Menteri Koordinator Bidang Hukum, Hak Asasi Manusia, Imigrasi, dan Pemasyarakatan (Menko Kumham Imipas), Yusril Ihza Mahendra. Foto: Metrotvnews.com/Fachri Audhia Hafiez.
Fachri Audhia Hafiez • 21 December 2025 21:38
Jakarta: Menteri Koordinator Bidang Hukum, Hak Asasi Manusia, Imigrasi, dan Pemasyarakatan (Menko Kumham Imipas), Yusril Ihza Mahendra, menjelaskan alasan pemerintah memilih menerbitkan Peraturan Pemerintah (PP) untuk mengatur penugasan anggota Polri di luar struktur kepolisian. Langkah ini dinilai lebih efektif dibandingkan melakukan revisi Undang-Undang Nomor 2 Tahun 2002 tentang Kepolisian (UU Polri).

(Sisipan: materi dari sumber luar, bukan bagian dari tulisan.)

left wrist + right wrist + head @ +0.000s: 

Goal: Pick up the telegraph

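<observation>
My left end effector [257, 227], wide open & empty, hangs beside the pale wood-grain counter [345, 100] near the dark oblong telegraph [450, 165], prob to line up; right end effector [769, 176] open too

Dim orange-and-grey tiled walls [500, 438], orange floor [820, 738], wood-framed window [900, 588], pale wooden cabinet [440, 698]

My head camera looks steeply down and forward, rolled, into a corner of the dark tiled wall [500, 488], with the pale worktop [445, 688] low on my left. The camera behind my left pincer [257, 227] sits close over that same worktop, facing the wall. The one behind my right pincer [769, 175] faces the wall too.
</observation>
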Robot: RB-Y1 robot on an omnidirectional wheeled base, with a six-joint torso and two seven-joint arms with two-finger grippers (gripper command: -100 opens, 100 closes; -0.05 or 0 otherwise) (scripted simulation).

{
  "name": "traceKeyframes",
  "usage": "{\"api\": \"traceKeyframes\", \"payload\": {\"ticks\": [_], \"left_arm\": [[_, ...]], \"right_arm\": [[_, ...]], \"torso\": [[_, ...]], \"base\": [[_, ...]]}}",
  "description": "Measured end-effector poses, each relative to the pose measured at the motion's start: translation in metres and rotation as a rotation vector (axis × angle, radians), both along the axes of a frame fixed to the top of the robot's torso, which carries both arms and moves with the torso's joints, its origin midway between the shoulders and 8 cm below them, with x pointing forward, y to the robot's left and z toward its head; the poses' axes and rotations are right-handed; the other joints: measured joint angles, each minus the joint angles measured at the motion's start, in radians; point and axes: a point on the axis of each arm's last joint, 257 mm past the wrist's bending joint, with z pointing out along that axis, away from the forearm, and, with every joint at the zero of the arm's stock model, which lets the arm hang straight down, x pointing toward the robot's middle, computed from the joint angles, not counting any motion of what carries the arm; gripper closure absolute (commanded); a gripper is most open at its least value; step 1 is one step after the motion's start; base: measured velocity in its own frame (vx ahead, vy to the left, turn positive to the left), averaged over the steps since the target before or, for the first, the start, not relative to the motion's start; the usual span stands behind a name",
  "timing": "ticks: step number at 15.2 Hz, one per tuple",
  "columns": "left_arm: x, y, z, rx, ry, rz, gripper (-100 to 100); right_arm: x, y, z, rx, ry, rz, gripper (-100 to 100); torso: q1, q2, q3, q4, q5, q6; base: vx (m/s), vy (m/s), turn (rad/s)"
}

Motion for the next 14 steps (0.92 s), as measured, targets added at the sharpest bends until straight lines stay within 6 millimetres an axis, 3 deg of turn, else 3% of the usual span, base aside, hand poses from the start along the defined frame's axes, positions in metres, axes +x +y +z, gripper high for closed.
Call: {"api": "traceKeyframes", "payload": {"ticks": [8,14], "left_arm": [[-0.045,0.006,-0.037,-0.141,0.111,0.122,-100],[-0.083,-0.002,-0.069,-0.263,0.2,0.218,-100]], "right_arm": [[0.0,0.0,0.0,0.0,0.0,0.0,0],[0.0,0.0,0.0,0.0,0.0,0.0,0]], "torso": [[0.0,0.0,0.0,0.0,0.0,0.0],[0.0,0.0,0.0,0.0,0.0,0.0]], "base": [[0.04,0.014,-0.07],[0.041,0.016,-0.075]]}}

Yusril menyebut penyusunan PP bertujuan untuk menyelesaikan persoalan hukum pascaputusan Mahkamah Konstitusi (MK). Sekaligus merespons polemik Peraturan Kepolisian (Perpol) Nomor 10 Tahun 2025.
"Pemerintah saat ini fokus menuntaskan problem pasca Putusan MK dan polemik terhadap Perpol Nomor 10 Tahun 2025 agar tidak melebar ke mana-mana. Penyusunan PP jelas akan lebih cepat dibanding menyusun UU. Karena itu, Presiden memilih pengaturan melalui PP," ujar Yusril melalui keterangan tertulis, Minggu, 21 Desember 2025.
Yusril menjelaskan bahwa merujuk pada Pasal 19 UU Nomor 20 Tahun 2023 tentang Aparatur Sipil Negara (UU ASN), jabatan ASN tertentu memang dapat diisi oleh prajurit TNI dan anggota Polri. Namun, ketentuan teknisnya wajib diatur melalui Peraturan Pemerintah.
Terkait Pasal 28 ayat (4) UU Polri yang menyatakan anggota Polri dapat menduduki jabatan sipil setelah pensiun, Yusril memberikan catatan berdasarkan Putusan MK. Jabatan yang dilarang adalah jabatan yang tidak memiliki kaitan dengan fungsi kepolisian.
"Jabatan apa saja yang mempunyai sangkut paut dengan Kepolisian? Ini yang akan diatur dalam PP. PP yang disusun ini dimaksudkan untuk melaksanakan Pasal 28 ayat (4) UU Polri, Putusan Mahkamah Konstitusi, sekaligus Pasal 19 UU ASN," jelas Yusril.
PP tersebut nantinya akan menata ulang daftar jabatan sipil yang sebelumnya telah diatur dalam Perpol Nomor 10 Tahun 2025.
Perbedaan dengan UU TNI
Dia juga menanggapi perbandingan dengan UU Nomor 34 Tahun 2004 tentang TNI yang mengatur penugasan prajurit secara langsung dalam undang-undang. Yusril menegaskan bahwa hal tersebut merupakan kebijakan pembentuk undang-undang.
"UU TNI memilih mengaturnya langsung dalam undang-undang. Dengan PP juga tidak ada masalah. Meski Pasal 28 ayat (4) UU Polri tidak secara eksplisit memerintahkan pengaturan lebih lanjut melalui PP, namun berdasarkan Pasal 5 UUD 1945, Presiden berwenang menetapkan PP untuk menjalankan undang-undang sebagaimana mestinya," ungkap Yusril.
Ilustrasi Polri. Foto: Dok. Media Indonesia.
Terkait mengenai wacana revisi UU Polri secara menyeluruh, Yusril mengatakan hal tersebut sangat bergantung pada hasil kerja Komisi Percepatan Reformasi Polri yang dipimpin oleh Jimly Asshiddiqie.
"Apakah ke depan UU Polri akan diubah atau tidak, itu tergantung pada hasil kerja Komisi Percepatan Reformasi Polri dan kebijakan Presiden setelah komisi menyelesaikan tugasnya," ujar Yusril.
Saat ini, proses perumusan PP telah berjalan sejak dua hari lalu dengan melibatkan Kementerian PAN-RB, Kemensetneg, dan Kemenkum di bawah koordinasi Kemenko Kumham Imipas. Pemerintah menargetkan aturan ini rampung dalam waktu dekat.
"Diharapkan paling lambat akhir Januari 2026, PP tersebut sudah dapat diselesaikan," pungkas Yusril.